GenSight Biologics , a biopharma company focused on developing and commercializing innovative gene therapies for retinal neurodegenerative diseases and central nervous system disorders, today announced the successful transfer of the upstream phase of the manufacturing process for LUMEVOQ^®, the Company’s gene therapy candidate product for the rare mitochondrial disease Leber Hereditary Optic Neuropathy (LHON), to its new manufacturing partner, Catalent, Inc.

“This outstanding result is a significant milestone in GenSight’s strategy for securing the supply of LUMEVOQ for clinical use and for supporting the planned regulatory submissions,” commented Scott Jeffers, Chief Technical Officer of GenSight Biologics. “Our new partnership is proving to be highly effective, not just in completing the tech transfer process successfully, but also in improving the yield and upgrading the analytical methods used to reinforce control over the safety and quality of each batch. The level of collaboration and coordination between our teams has been truly impressive.”
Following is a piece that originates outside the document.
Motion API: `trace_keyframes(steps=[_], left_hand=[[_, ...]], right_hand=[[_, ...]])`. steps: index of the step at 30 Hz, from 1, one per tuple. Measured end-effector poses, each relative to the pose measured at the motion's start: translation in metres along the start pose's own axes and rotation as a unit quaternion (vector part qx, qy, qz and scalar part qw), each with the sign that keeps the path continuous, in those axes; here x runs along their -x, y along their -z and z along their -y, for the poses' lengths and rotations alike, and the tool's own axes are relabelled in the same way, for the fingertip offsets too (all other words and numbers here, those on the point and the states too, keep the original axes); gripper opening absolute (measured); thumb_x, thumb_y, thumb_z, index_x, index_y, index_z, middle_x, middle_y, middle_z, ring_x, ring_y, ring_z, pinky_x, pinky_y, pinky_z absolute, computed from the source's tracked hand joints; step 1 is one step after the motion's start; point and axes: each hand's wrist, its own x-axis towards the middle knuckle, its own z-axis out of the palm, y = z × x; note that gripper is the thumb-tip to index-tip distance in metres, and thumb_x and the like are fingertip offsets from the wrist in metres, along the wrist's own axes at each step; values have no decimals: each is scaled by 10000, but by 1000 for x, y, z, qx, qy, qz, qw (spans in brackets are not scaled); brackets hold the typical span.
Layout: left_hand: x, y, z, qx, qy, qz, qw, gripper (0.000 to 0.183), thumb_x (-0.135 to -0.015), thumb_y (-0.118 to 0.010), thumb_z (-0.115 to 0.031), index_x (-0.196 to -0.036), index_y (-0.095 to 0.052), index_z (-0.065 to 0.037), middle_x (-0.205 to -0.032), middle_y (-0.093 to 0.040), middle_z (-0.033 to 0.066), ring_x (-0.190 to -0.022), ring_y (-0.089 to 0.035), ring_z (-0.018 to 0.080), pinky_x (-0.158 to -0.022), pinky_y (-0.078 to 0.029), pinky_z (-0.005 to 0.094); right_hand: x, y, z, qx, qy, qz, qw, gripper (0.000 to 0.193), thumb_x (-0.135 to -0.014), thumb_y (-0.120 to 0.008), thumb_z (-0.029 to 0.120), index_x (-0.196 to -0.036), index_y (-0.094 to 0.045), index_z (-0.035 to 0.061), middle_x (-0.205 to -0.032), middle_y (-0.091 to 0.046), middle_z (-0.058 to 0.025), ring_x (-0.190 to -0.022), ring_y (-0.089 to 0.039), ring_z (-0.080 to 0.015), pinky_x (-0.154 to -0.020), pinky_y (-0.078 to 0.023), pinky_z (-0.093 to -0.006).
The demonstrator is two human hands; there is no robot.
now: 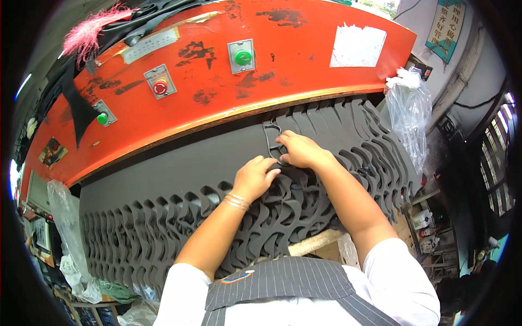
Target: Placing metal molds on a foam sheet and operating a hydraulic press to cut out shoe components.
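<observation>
A narrow metal cutting die (267, 140), shaped as a curved outline, stands on a dark grey foam sheet (190, 152). My right hand (302, 150) has its fingers curled around the die's right side, gripping it. Close by at the lower left, my left hand (253, 178) lies over the foam's cut edge. Its thumb is apart from its fingers, and I see nothing held between them. Below both hands hang wavy layers of cut foam (277, 209), a scalloped web of leftover strips. Part of the die is hidden behind my right fingers.
An orange machine beam (206, 81) spans the far side, carrying a red button (160, 87) and green buttons, one a green button (243, 57). Clear plastic bags hang at both ends, including a right-hand bag (408, 114). Black material (79, 103) drapes over the beam's left.
</observation>
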Motion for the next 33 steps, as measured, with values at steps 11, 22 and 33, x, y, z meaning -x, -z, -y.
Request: trace_keyframes(steps=[11, 22, 33], left_hand=[[-11, -18, -30, 136, 47, -7, 990, 230, -837, -674, -268, -926, -607, -67, -898, -620, 99, -895, -612, 314, -748, -492, 416], [-5, 8, -8, 125, 102, 162, 973, 308, -904, -613, -254, -1111, -628, -26, -1112, -660, 128, -1109, -608, 263, -916, -467, 372], [26, 0, 44, -31, 144, 42, 988, 688, -955, -448, -505, -1418, -397, 1, -1403, -469, 218, -1381, -351, 300, -1151, -142, 455]], right_hand=[[-49, 11, -9, -32, -8, 323, 946, 317, -725, -691, 239, -956, -721, 23, -866, -706, -146, -713, -679, -254, -626, -531, -373], [-5, 54, -12, -393, 135, 0, 910, 146, -689, -652, 121, -765, -678, 0, -657, -587, 11, -589, -514, -62, -519, -404, -256], [24, -41, 3, -170, 183, -3, 968, 687, -736, -736, 386, -1306, -512, 73, -1359, -485, -161, -1123, -550, -327, -956, -428, -422]])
Catalent, Inc. is a leading global contract development and manufacturing organization (CDMO) whose mission is to develop, manufacture, and supply products that help people live better and healthier lives. It is the only CDMO with a successfully commercialized gene therapy produced in their facility. Catalent offers gene therapy companies both production and in-house testing capabilities, and the GMP capacity at the facility used for LUMEVOQ^® will provide GenSight Biologics greater flexibility in the manufacture of the gene therapy.
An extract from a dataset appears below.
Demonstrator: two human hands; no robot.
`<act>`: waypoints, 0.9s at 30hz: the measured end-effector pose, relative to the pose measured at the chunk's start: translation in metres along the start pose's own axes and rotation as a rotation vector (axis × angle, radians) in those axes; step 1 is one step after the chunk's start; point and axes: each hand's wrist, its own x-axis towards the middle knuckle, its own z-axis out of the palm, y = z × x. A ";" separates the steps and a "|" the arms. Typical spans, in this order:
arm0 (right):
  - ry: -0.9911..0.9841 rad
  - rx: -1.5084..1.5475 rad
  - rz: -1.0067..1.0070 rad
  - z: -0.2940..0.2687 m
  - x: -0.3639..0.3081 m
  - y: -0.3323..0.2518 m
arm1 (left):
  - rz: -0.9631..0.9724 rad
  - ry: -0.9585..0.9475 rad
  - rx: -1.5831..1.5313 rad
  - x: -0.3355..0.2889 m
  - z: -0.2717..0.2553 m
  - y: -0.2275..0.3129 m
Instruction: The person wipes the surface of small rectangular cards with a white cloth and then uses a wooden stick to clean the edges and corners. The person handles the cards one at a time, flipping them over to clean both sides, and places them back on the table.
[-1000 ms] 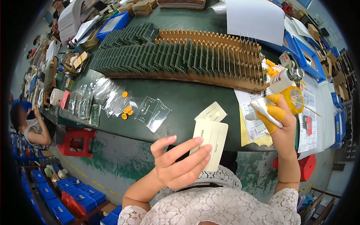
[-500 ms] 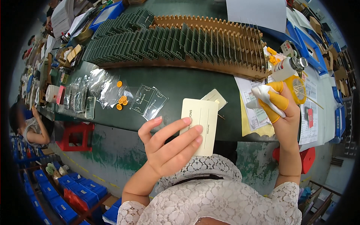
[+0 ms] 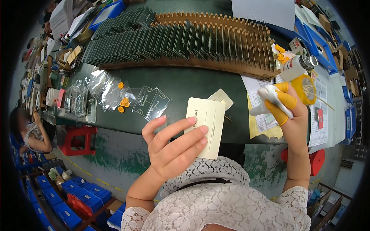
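Observation:
A cream card with rounded corners and thin printed lines is held upright in my left hand, fingers lying across its face. My right hand, with yellow finger cots on several fingers, is closed around a white cloth to the right of the card. Behind the held card, another cream card lies on the green table. Two green cards with white line drawings lie left of it. Beyond my hands, a long slotted wooden rack holds many upright green cards.
Orange finger cots and clear plastic bags lie at left. A bottle with a metal cap, a yellow cup with sticks and printed papers are at right. A person sits far left near a red stool.
The cloth in my right hand has shifted slightly and shows a rounder fold. My left hand and the card have barely moved; the whole view has tilted a little.

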 end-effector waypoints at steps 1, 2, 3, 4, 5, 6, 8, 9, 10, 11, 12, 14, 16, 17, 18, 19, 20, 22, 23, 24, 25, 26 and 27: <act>-0.004 0.014 0.003 0.000 -0.001 0.000 | 0.003 0.008 0.002 0.000 0.001 -0.001; -0.008 0.012 0.030 0.001 -0.002 -0.001 | 0.008 0.013 0.010 0.000 0.002 -0.001; -0.011 0.010 0.057 0.001 -0.004 -0.003 | 0.013 0.017 0.018 0.001 0.003 -0.002; -0.014 0.008 0.085 0.001 -0.006 -0.005 | 0.018 0.022 0.026 0.000 0.003 -0.002; -0.017 -0.108 -0.006 0.002 -0.008 -0.005 | 0.023 0.020 0.047 0.000 0.004 -0.001; -0.018 -0.226 -0.099 0.002 -0.010 -0.005 | 0.029 0.020 0.065 0.000 0.005 -0.001; -0.013 -0.396 -0.227 0.005 -0.017 -0.009 | 0.032 0.011 0.107 0.002 0.005 0.000; -0.006 -0.449 -0.263 0.010 -0.021 -0.015 | 0.030 0.003 0.130 0.004 0.003 0.002; -0.009 -0.472 -0.382 0.013 -0.022 -0.014 | 0.028 -0.005 0.152 0.006 0.002 0.003; -0.009 -0.495 -0.502 0.016 -0.023 -0.012 | 0.028 -0.003 0.156 0.008 0.002 0.004; -0.024 -0.515 -0.593 0.018 -0.023 -0.017 | 0.025 -0.001 0.161 0.010 0.000 0.005; -0.074 -0.578 -0.702 0.016 -0.027 -0.018 | 0.027 0.000 0.165 0.012 -0.001 0.007; -0.113 -0.612 -0.711 0.017 -0.029 -0.021 | 0.034 0.001 0.169 0.014 -0.002 0.007; -0.133 -0.629 -0.715 0.017 -0.030 -0.022 | 0.037 0.005 0.168 0.014 -0.002 0.007; -0.132 -0.634 -0.732 0.017 -0.031 -0.022 | 0.039 0.008 0.170 0.015 -0.002 0.007; -0.130 -0.638 -0.750 0.018 -0.031 -0.021 | 0.041 0.011 0.171 0.015 -0.002 0.008; -0.128 -0.642 -0.767 0.018 -0.031 -0.020 | 0.043 0.016 0.172 0.015 -0.002 0.008; -0.148 -0.660 -0.767 0.019 -0.030 -0.022 | 0.049 0.028 0.165 0.015 -0.001 0.008; -0.158 -0.670 -0.767 0.019 -0.030 -0.022 | 0.050 0.026 0.157 0.015 -0.001 0.008; -0.148 -0.673 -0.771 0.020 -0.029 -0.022 | 0.051 0.021 0.152 0.013 -0.001 0.008; -0.137 -0.677 -0.774 0.020 -0.028 -0.021 | 0.053 0.017 0.146 0.013 -0.002 0.009; -0.127 -0.681 -0.778 0.020 -0.027 -0.020 | 0.052 0.016 0.141 0.013 -0.002 0.009; -0.127 -0.688 -0.768 0.020 -0.026 -0.021 | 0.048 0.014 0.137 0.013 -0.003 0.009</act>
Catalent successfully manufactured the drug product batch that was released as safe for human use in November 2024 and which will be the source of product supply for the named patient early access program (AAC) and dose-ranging study in France. After the tech transfer is completed, Catalent will also manufacture the drug for the planned global Phase III trial RECOVER and the regulatory submissions.

The Partnership as a Critical Element of GenSight Biologics’ Strategy

Following agreement with the French agency ANSM to consider opening the AAC program expeditiously after approval of a dose-ranging study, the Company is currently implementing a financing strategy, as it continues to advance its global marketing authorization strategy:

• Preparation for regulatory consultations in the US and EU
• Planning for the global Phase III trial scheduled to begin in 2026, designed to meet FDA and EMA requirements
• Completing the transition to a new manufacturing partner (Catalent) to secure reliable clinical and commercial supply
• Advancing preparations for MHRA submission in the United Kingdom

“Our partnership with a manufacturing powerhouse like Catalent is a critical enabler of our global strategy,” explained Laurence Rodriguez, CEO of GenSight Biologics. “The outputs from their work with our team will allow us to reassure regulators that we have surmounted the challenges we faced in the past and, ultimately, to fulfill our mission to provide LHON patients a safe and effective treatment for their urgent unmet need.”